Lift out all lines below that contain "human".

= = = =

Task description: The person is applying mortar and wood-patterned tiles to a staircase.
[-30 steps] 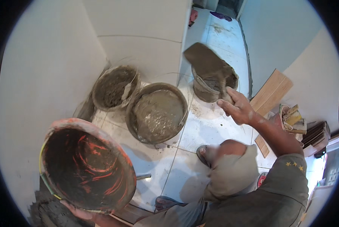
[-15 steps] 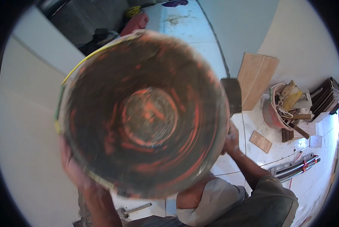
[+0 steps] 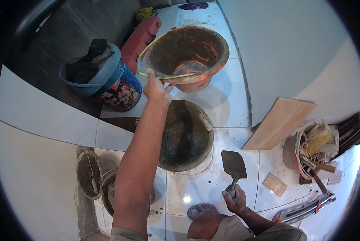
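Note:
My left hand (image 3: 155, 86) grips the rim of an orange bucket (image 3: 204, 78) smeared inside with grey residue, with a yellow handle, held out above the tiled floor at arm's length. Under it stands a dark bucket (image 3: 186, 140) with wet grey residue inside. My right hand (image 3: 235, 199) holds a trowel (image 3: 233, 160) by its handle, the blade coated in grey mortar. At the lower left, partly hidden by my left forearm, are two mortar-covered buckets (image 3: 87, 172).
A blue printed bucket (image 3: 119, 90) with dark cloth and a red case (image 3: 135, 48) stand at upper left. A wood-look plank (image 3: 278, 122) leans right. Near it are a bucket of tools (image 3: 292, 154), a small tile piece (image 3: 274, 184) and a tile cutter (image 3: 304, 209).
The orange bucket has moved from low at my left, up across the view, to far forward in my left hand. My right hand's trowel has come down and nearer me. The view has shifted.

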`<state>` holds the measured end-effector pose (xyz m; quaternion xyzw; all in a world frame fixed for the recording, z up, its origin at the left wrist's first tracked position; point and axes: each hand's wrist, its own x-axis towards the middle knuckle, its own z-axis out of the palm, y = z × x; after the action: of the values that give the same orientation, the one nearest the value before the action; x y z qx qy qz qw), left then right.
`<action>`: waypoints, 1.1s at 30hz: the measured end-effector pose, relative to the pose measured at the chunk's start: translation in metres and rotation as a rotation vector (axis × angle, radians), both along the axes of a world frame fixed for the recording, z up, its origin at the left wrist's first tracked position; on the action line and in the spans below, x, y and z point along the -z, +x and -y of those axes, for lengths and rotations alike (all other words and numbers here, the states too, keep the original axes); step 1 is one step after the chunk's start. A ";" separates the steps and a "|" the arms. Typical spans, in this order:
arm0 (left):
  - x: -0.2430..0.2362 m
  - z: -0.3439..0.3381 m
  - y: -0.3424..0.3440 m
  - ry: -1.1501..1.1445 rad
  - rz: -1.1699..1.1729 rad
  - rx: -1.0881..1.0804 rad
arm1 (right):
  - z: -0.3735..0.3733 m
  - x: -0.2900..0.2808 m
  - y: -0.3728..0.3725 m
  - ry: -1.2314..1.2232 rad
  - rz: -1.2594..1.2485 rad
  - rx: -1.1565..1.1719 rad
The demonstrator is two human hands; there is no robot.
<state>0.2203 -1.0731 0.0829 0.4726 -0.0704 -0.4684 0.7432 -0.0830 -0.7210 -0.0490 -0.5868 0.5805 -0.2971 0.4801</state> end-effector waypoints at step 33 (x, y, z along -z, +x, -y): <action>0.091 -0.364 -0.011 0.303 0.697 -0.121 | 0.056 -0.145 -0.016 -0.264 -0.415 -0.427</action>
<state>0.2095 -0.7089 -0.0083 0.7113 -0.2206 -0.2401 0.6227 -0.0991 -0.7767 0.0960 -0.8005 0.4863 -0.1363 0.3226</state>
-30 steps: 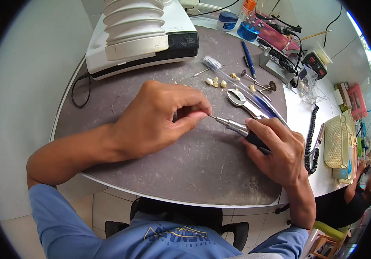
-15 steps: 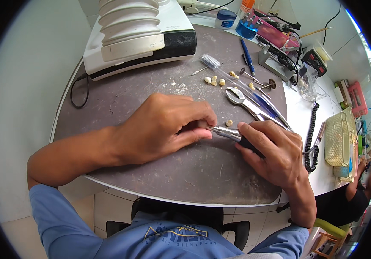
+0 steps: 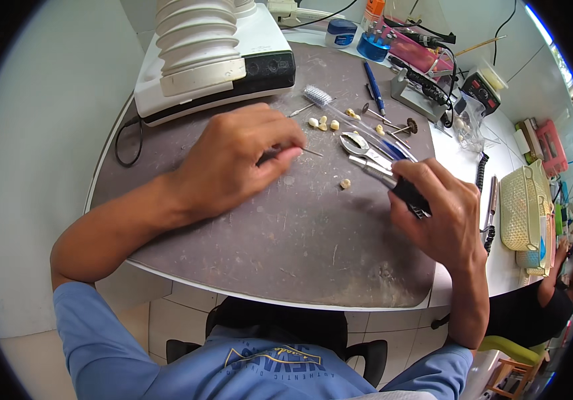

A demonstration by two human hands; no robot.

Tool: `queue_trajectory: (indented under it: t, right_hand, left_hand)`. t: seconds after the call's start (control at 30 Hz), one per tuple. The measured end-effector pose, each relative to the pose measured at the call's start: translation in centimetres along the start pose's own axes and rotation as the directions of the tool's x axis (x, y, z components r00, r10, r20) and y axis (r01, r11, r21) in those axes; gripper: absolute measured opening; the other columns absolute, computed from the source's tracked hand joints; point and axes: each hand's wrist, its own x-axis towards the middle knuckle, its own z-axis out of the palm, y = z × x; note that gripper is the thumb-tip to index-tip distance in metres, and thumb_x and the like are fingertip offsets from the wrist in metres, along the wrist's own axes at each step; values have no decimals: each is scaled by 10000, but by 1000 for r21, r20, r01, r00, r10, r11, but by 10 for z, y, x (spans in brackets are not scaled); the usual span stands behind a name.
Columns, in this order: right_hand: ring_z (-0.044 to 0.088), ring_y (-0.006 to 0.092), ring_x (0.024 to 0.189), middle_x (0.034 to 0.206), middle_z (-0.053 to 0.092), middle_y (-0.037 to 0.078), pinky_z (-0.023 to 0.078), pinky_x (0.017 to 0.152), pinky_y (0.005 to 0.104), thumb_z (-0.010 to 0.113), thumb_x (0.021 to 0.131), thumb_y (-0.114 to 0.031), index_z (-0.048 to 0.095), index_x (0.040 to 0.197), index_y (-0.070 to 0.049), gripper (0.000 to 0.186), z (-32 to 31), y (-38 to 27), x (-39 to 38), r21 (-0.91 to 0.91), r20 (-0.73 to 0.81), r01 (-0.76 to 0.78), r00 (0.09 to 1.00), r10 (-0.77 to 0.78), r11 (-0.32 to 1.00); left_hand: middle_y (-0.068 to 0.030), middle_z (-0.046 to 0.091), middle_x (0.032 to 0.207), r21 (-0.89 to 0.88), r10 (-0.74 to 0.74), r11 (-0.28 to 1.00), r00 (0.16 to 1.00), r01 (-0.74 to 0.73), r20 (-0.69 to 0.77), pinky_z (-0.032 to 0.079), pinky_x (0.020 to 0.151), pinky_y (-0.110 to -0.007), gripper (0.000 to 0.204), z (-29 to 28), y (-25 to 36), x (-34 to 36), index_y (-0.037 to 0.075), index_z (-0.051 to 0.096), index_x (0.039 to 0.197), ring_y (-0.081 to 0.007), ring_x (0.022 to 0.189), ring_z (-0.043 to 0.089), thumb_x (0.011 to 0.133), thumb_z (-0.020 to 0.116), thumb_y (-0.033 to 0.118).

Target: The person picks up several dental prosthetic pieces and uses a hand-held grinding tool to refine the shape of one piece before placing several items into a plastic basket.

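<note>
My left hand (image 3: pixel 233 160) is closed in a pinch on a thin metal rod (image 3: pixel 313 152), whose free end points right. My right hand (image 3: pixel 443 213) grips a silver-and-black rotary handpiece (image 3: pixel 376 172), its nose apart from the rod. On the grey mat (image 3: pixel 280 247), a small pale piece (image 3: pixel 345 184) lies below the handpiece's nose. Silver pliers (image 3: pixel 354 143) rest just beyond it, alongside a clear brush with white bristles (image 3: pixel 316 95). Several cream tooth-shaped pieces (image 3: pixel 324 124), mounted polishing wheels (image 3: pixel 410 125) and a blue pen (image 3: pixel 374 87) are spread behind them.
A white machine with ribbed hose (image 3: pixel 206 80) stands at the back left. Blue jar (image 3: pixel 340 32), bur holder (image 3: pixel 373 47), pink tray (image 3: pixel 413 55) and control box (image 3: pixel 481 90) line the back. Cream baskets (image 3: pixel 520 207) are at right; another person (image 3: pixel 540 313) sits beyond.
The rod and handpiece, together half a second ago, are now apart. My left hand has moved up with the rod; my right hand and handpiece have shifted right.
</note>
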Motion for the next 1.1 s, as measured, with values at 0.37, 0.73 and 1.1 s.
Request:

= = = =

_PROBLEM SOLUTION_.
The demonstrator is two human hands; there is no robot.
A demonstration by two human hands; no robot.

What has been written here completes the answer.